Holly Gibney
After I was severely disappointed with Stephen King’s Never Flinch (2025), the most recent Holly Gibney novel (badly written, racist, sexist, transphobic), I have recently been rereading his previous books about her, which had had not stuck very well in my memory. Holly was originally a secondary character in the Bill Hodges trilogy, which began as straight crime fiction and then veered into the supernatural, and has since been the main character of four more books, which have continued to go back and forth between mundane and otherworldly murder:
Bill Hodges trilogy:
- Mr. Mercedes (2014)
- Finders Keepers (2015)
- End of Watch (2016)
Holly Gibney series:
- The Outsider (2018)
- If It Bleeds (2020)
- Holly (2023)
- Never Flinch (2025)
I skipped Mr. Mercedes, because I still remember the story pretty well (though probably from the TV show more than the book), and started with Finders Keepers, which is excellent crime fiction but also an interesting meditation on the meaning of literature in the life of a reader. Not unlike Misery (1987), but without the low meanspiritedness of that novel. End of Watch, on the other hand, was disappointing, and not worth rereading, though it is still far, far better than Never Flinch.
The Outsider starts off very strong; the first third or even half may be some of King’s best. It tapers off after that, a particular irritant being his embarrassing inability to write anyone that isn’t lily white (in this case, a Mexican American that cannot stop sprinkling beginner-level Spanish words like amigo and ese into his English; in much of the rest of the series, Black people, who are often described as “jiving”, to give just a hint of the tone).
If It Bleeds is fine, about as compelling as the latter half of The Outsider. It is the title novella of a collection, which also contains three shorter stories: Mr. Harrigan’s Phone, The Life of Chuck, and Rat. None of these is exceptional, but they each pursue an interesting idea, and are well executed. The first two especially are unique and memorable (more so than any of the Bill Hodges/Holly Gibney stories, in my opinion).
I have yet to reread Holly (which I remember as being decent), and will never go back to Never Flinch, so in closing, a few thoughts on TV/movie adaptations:
- Mr. Mercedes (2017), which adapts not just the eponymous novel but the whole Bill Hodges trilogy in its three seasons, gives many characters depth that they lack in the books, but above all, it takes the unremarkable lesbian stock character, Fred Linklater, and turns her into my favorite character of the show, Lou Linklatter. Unfortunately, King himself can’t seem to write a woman that is both meaningfully queer and a full human being. (Fred is an unpleasant dyke stereotype, of a type that recurs in his work; the lesbians in Elevation (2018) and Later (2021), on the other hand, are ‘normal people’ who simply happen to be gay.)
- I haven’t seen The Life of Chuck (2024) yet, though I hope to soon. I think Mike Flanagan generally gets King’s sentimentality right, though the trailer felt a little too saccharine.
- Mr.
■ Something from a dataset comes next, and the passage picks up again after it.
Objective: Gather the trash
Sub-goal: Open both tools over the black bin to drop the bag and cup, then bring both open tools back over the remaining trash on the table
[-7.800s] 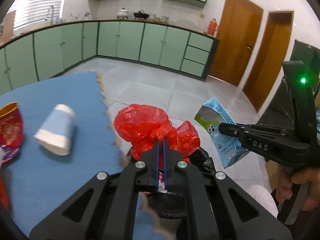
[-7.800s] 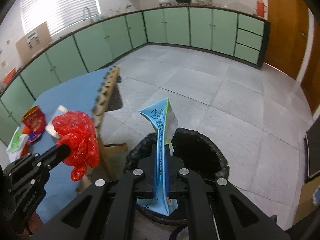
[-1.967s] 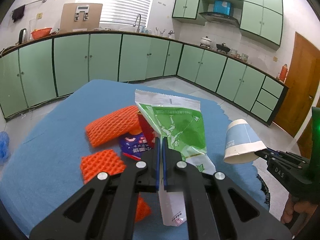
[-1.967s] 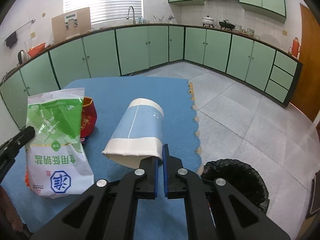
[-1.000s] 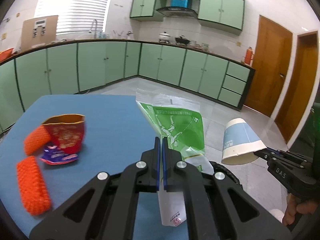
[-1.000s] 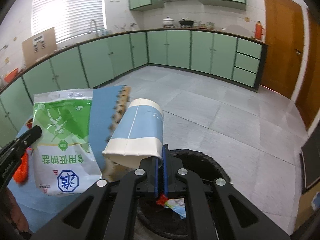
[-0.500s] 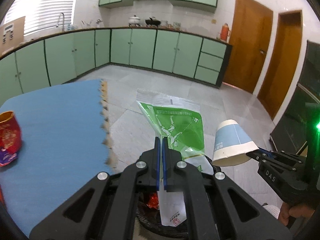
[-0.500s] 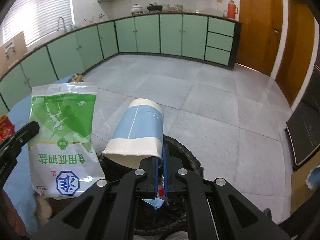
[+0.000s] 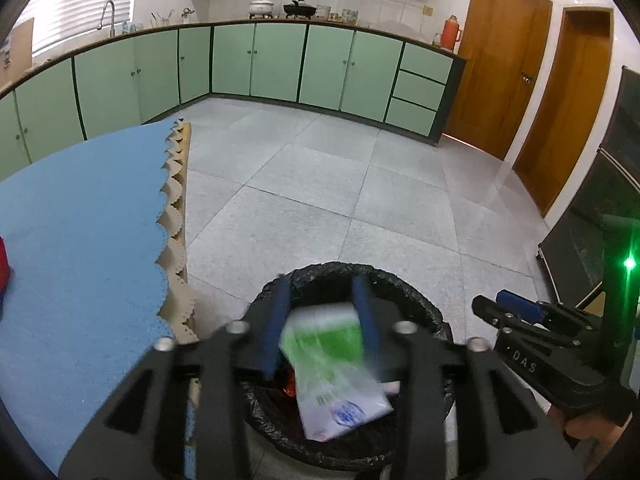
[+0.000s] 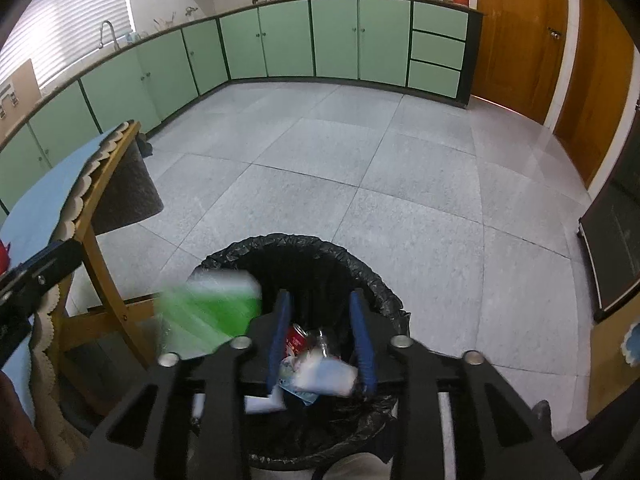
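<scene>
Directly below both opening grippers, left (image 9: 320,322) and right (image 10: 322,338), the black-lined bin (image 10: 376,292) is positioned, with released green bag (image 9: 336,364) and cup (image 10: 328,378) falling free.

I see the green-and-white bag (image 9: 336,364) only as a motion smear over the black-lined bin (image 9: 404,292); its print is unreadable. My gripper frames hide the bin's near rim, and a red item (image 9: 3,264) is cut off at the left edge
</scene>
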The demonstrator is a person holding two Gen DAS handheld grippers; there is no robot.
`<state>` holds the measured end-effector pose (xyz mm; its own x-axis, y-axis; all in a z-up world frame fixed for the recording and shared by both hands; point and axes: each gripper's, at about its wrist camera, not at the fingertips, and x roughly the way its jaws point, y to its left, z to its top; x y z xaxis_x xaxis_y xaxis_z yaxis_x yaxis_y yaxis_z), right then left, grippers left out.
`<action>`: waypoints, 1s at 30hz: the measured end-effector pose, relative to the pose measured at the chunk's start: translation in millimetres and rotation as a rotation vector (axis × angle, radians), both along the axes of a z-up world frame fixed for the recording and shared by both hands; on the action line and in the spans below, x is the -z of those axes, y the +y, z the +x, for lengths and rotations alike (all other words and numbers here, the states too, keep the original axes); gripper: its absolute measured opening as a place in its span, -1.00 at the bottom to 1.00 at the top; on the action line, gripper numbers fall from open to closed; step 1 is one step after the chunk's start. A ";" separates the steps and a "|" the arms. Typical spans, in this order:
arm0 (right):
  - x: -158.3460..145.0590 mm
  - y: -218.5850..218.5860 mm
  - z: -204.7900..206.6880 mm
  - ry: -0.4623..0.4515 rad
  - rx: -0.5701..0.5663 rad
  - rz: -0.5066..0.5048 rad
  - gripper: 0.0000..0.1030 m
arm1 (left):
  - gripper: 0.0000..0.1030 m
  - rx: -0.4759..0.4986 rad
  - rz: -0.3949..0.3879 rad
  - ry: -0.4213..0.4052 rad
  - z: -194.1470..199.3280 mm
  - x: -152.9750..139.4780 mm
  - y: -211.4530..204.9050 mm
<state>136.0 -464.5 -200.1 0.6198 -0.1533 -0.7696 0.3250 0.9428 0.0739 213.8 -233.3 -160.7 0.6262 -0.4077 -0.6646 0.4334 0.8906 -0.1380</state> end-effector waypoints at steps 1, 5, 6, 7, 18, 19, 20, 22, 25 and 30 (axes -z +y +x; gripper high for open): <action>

Harrigan’s Phone (2022) was tedious to watch: it faithfully reproduces the sequence of events of the story, but it offers nothing to make up for the lack of first-person narration and introspection that made it meaningful. Consequently, the whole procession seems hollowed out; we are given no particular reason why these things are being shown to us one after another, and not something else more interesting.
- I feel similarly about The Outsider (2020), or at least about episode 1, which compresses the best parts of the novel into a single hour, preserving the main plot events while sacrificing any sense of gravity by moving along so hastily. The inner lives of the characters, which are the heart of King’s writing, are painfully absent, replaced by lingering shots and brooding music that fail to communicate anything more than “this is very serious”. Of course, it could be that the next 9 episodes will go somewhere else that is interesting in its own right, and that the beginning simply had to be gotten out of the way, but I have my doubts. So far, it just feels insubstantial.